Paterson’s Curse And Australian Horse Risk
For Australian horse owners, Paterson’s curse is an important example.
NSW WeedWise states that Paterson’s curse contains pyrrolizidine alkaloids that can cause liver damage when livestock graze the weed over extended periods. It also notes that horses and pigs are highly susceptible, and affected horses may show gradual loss of condition, listlessness, poor appetite, head pressing, blindness, and aimless walking. (WeedWise)
This is a good example of why regional plant knowledge matters. A toxic weed list from one country may not match your paddock. Horse owners should learn the common toxic plants in their local area and get help from local veterinarians, agronomists, land services, or weed officers when unsure.
Cocklebur
Cocklebur can cause severe poisoning, particularly from seedlings and seeds.
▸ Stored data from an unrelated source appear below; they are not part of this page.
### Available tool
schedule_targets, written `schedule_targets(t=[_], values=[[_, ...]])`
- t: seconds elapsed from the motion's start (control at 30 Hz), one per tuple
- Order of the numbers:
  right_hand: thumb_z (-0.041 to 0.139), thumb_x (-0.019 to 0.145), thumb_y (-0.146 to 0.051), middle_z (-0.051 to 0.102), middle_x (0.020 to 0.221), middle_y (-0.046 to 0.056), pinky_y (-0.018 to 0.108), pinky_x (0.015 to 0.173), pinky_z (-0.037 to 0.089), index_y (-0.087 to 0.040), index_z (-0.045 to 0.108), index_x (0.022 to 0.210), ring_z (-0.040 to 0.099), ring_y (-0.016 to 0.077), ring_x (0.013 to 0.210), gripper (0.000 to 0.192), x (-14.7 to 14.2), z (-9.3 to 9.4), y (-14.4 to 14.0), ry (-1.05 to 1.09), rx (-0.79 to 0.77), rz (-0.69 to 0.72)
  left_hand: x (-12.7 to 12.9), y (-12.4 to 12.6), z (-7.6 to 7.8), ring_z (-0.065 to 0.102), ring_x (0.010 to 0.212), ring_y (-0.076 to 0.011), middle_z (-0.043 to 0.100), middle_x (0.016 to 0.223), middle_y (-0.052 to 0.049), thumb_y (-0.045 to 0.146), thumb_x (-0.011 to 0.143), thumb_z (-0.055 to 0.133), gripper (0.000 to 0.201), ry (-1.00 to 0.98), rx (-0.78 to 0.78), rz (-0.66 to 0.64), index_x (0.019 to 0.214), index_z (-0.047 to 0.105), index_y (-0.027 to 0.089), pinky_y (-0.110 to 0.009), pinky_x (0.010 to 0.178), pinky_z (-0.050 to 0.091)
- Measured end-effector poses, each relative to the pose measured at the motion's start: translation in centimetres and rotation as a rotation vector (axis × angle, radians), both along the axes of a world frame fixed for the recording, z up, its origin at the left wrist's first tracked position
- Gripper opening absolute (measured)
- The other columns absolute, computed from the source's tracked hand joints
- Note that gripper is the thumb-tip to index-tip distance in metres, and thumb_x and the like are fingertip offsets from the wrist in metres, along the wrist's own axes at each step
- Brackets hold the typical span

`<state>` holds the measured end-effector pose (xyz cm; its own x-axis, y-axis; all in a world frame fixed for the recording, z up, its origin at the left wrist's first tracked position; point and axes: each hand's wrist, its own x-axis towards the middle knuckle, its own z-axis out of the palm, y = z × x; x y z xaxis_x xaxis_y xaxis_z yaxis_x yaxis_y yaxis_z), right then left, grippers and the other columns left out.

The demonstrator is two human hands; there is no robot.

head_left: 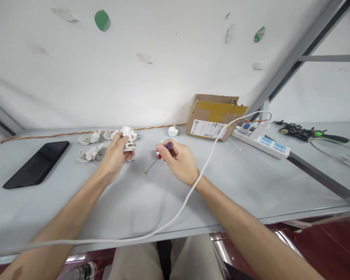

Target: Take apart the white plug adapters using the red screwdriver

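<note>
My left hand point(117, 152) is closed around a white plug point(128, 137), held above the grey table left of the middle. In my right hand point(181, 159) is a screwdriver point(151, 167), its thin metal shaft slanting down to the left and its purple and red handle partly covered by my fingers. Screwdriver tip and plug are apart. Several white plugs and plug parts point(90, 153) lie left of my left hand, some partly hidden by it. Another white plug point(172, 130) rests near the wall, beyond my right hand.
A black phone point(37, 165) lies at the left. An open cardboard box point(210, 116) stands against the wall, beside a white power strip point(261, 142). A white cable point(179, 212) crosses over both forearms. Black cable ties point(297, 131) and a green-black tool point(332, 137) lie at the right.
</note>
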<state>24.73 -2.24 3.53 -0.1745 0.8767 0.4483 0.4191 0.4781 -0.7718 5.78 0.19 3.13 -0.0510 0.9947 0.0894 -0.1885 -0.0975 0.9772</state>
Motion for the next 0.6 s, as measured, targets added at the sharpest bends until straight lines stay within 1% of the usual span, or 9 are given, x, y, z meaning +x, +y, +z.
schedule_targets(t=[0.13, 0.23, 0.3, 0.4, 0.47, 0.6], values=[[0.047, 0.09, -0.043, 0.061, 0.067, -0.001, 0.022, 0.053, 0.039, -0.019, 0.06, 0.078, 0.051, 0.0094, 0.056, 0.03, 0.2, 0.0, 0.0, 0.078, -0.039, -0.005, -0.1, 0.0, -0.1, 0.051, 0.056, -0.0087, 0.054, 0.076, 0.001, 0.032, 0.082, 0.053, 0.012, 0.014, 0.007, -0.014, 0.087, 0.051, 0.021, -0.021, 0.047, 0.036], [0.048, 0.089, -0.047, 0.057, 0.063, -0.002, 0.022, 0.048, 0.039, -0.019, 0.061, 0.08, 0.049, 0.0088, 0.051, 0.031, 0.4, 0.1, 0.2, 0.241, -0.079, -0.014, -0.1, -0.1, 0.1, 0.051, 0.055, -0.0087, 0.055, 0.075, 0.001, 0.031, 0.081, 0.052, 0.012, 0.016, -0.006, -0.027, 0.088, 0.052, 0.021, -0.021, 0.047, 0.037], [0.047, 0.089, -0.048, 0.052, 0.06, -0.003, 0.022, 0.044, 0.037, -0.02, 0.059, 0.081, 0.045, 0.0079, 0.046, 0.032, 0.5, 0.2, 0.4, 0.371, -0.092, -0.044, 0.0, -0.3, 0.1, 0.051, 0.054, -0.0088, 0.055, 0.074, 0.001, 0.032, 0.081, 0.052, 0.014, 0.033, -0.041, -0.058, 0.09, 0.053, 0.021, -0.022, 0.047, 0.038], [0.044, 0.09, -0.05, 0.05, 0.061, -0.003, 0.022, 0.041, 0.035, -0.021, 0.056, 0.082, 0.043, 0.0073, 0.042, 0.033, 0.9, 0.5, 0.9, 0.534, -0.071, -0.087, 0.2, -0.7, 0.0, 0.049, 0.051, -0.0088, 0.056, 0.072, 0.0, 0.034, 0.081, 0.051, 0.018, 0.083, -0.141, -0.144, 0.092, 0.055, 0.021, -0.022, 0.045, 0.037], [0.043, 0.09, -0.05, 0.051, 0.064, -0.002, 0.023, 0.04, 0.036, -0.021, 0.055, 0.083, 0.045, 0.0076, 0.042, 0.032, 1.1, 0.6, 1.1, 0.602, -0.047, -0.077, 0.5, -1.0, -0.2, 0.048, 0.048, -0.0087, 0.056, 0.072, 0.0, 0.036, 0.081, 0.051, 0.019, 0.092, -0.217, -0.227, 0.09, 0.055, 0.02, -0.021, 0.041, 0.032], [0.043, 0.09, -0.051, 0.05, 0.065, -0.002, 0.024, 0.042, 0.038, -0.022, 0.054, 0.084, 0.047, 0.0082, 0.044, 0.033, 1.2, 0.6, 1.2, 0.61, -0.035, -0.026, 1.0, -1.5, -0.3, 0.046, 0.045, -0.0085, 0.056, 0.072, -0.001, 0.039, 0.081, 0.051, 0.021, 0.04, -0.333, -0.379, 0.088, 0.054, 0.019, -0.021, 0.039, 0.028]])
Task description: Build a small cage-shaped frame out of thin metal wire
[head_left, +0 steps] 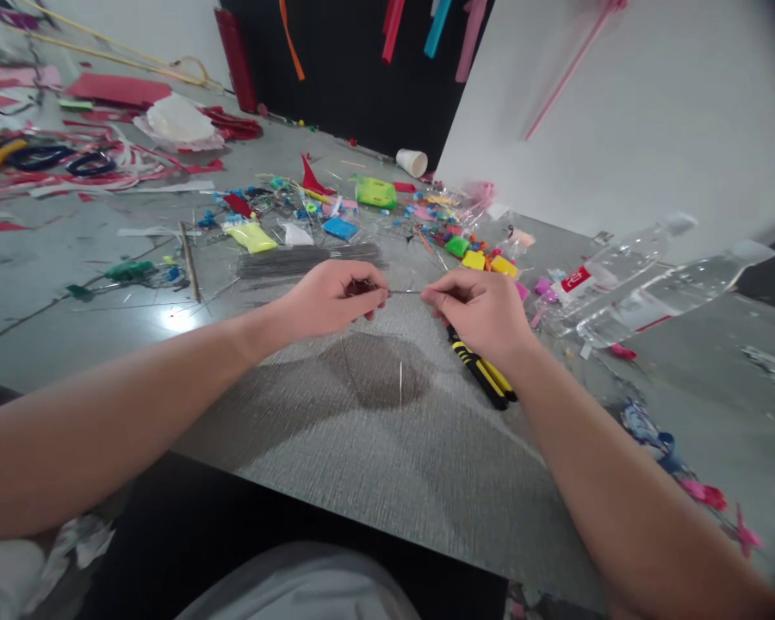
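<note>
The left hand (332,297) and the right hand (481,312) meet over the middle of the table (387,456), each with fingertips pinched on an end of a thin metal wire (405,292). The wire is straight, stiff-looking and silvery, its long axis running from 9 o'clock to 3 o'clock between the two hands, just above the surface. At the left fingertips something small and dark sits on it, too blurred to identify.

Under the right wrist, toward 5 o'clock, lie black-and-yellow pliers (484,375), handles pointing to 4 o'clock. At 12 o'clock from the left hand rests a flat bundle of grey wires (310,260). Further out at 3 o'clock, two clear plastic bottles (646,288) lie on their sides. Around 12 o'clock spread bright foam and plastic scraps (375,207), with a white paper cup (412,162) behind them.

The table is grey with a fine woven texture, glossy at 10 o'clock. A white wall (652,103) stands behind, beside a black panel (362,77).
</note>
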The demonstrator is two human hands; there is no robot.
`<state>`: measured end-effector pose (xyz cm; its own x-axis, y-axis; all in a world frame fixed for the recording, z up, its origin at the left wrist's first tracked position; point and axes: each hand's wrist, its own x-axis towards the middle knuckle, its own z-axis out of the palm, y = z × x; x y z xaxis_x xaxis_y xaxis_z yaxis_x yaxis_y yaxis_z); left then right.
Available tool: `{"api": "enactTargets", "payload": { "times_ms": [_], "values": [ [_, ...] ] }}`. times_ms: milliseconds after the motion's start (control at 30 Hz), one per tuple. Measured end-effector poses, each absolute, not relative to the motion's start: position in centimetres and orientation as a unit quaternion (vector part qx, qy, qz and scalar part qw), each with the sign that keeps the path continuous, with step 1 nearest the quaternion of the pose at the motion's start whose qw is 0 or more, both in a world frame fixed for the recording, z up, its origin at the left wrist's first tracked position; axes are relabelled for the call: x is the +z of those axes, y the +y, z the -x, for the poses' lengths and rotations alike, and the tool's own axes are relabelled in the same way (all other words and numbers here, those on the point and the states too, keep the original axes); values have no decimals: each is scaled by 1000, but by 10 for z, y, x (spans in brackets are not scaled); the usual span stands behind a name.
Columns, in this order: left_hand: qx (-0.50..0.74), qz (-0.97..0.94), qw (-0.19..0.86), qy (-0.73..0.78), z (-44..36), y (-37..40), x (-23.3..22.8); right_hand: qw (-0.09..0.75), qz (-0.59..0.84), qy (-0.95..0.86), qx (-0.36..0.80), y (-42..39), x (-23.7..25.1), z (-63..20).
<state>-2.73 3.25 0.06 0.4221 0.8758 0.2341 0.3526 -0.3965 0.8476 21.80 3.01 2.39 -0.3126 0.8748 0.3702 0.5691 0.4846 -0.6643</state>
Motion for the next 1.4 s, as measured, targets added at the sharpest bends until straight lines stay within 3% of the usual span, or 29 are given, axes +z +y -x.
{"api": "enactTargets", "payload": {
  "times_ms": [133, 500, 767, 1067, 1400],
  "values": [
    [306, -751, 435, 390, 27, 36, -1, 334, 424, -837, 90, 32, 26, -220],
    [275, -705, 537, 373, 32, 39, -2, 335, 336, -878, 62, 40, 21, -229],
    [292, -721, 475, 411, 27, 35, 2, 302, 348, -885, 65, 36, 22, -223],
    [366, -802, 237, 408, 23, 26, 1, 337, 395, -854, -17, 25, 21, -213],
    [384, -843, 104, 362, 24, 27, -4, 349, 340, -870, -74, 26, 12, -212]
  ]
}}
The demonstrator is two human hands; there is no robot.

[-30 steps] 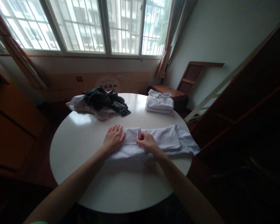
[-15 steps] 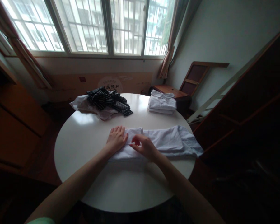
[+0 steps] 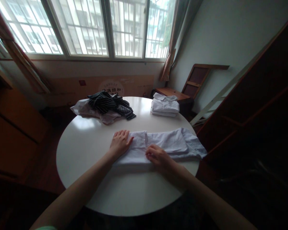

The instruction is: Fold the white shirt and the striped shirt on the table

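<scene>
A white shirt [image 3: 168, 141], folded into a long strip, lies across the middle of the table, its bluish-white end spread loosely to the right. My left hand [image 3: 120, 142] rests flat on the strip's left part with the fingers stretched out. Against the near side of the cloth, just right of the fold line, my right hand [image 3: 157, 155] has its fingers curled and pinched on the fabric. The fingertips of that hand are partly hidden.
The round white table [image 3: 86, 166] carries a heap of dark striped clothes [image 3: 108, 103] on a pale plastic bag [image 3: 83, 108] at the back left. A stack of folded white shirts [image 3: 164, 105] sits at the back right. Beyond it stands a wooden chair [image 3: 175, 93].
My right hand has moved right and slightly down along the shirt, and its fingers have closed from a loose curve. My left hand stays in place. The view has shifted slightly.
</scene>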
The high-risk stage is the young seedling, especially the two-leaf stage. Cocklebur seeds can also contaminate hay or grain. The University of Kentucky notes that cocklebur seedlings contain large quantities of carboxyatractyloside, and horses have been poisoned by seed contamination in hay or grain. (Equine Programs)
This matters because cocklebur risk can rise when forage is limited and horses are more likely to eat plants they would normally avoid.
A practical checkpoint:
If seedlings appear after rain, drought break, or pasture disturbance, inspect paddocks before horses are allowed to graze heavily.
Aflatoxin And Mouldy Feed
Aflatoxins are toxins produced by Aspergillus moulds. They can contaminate feed ingredients such as corn, peanuts, nuts, cottonseed, rice, and other cereals when conditions allow mould growth. Aflatoxins can cause liver damage, reduced protein production, poor growth, depression, haemorrhage, jaundice, and death. (MSD Veterinary Manual)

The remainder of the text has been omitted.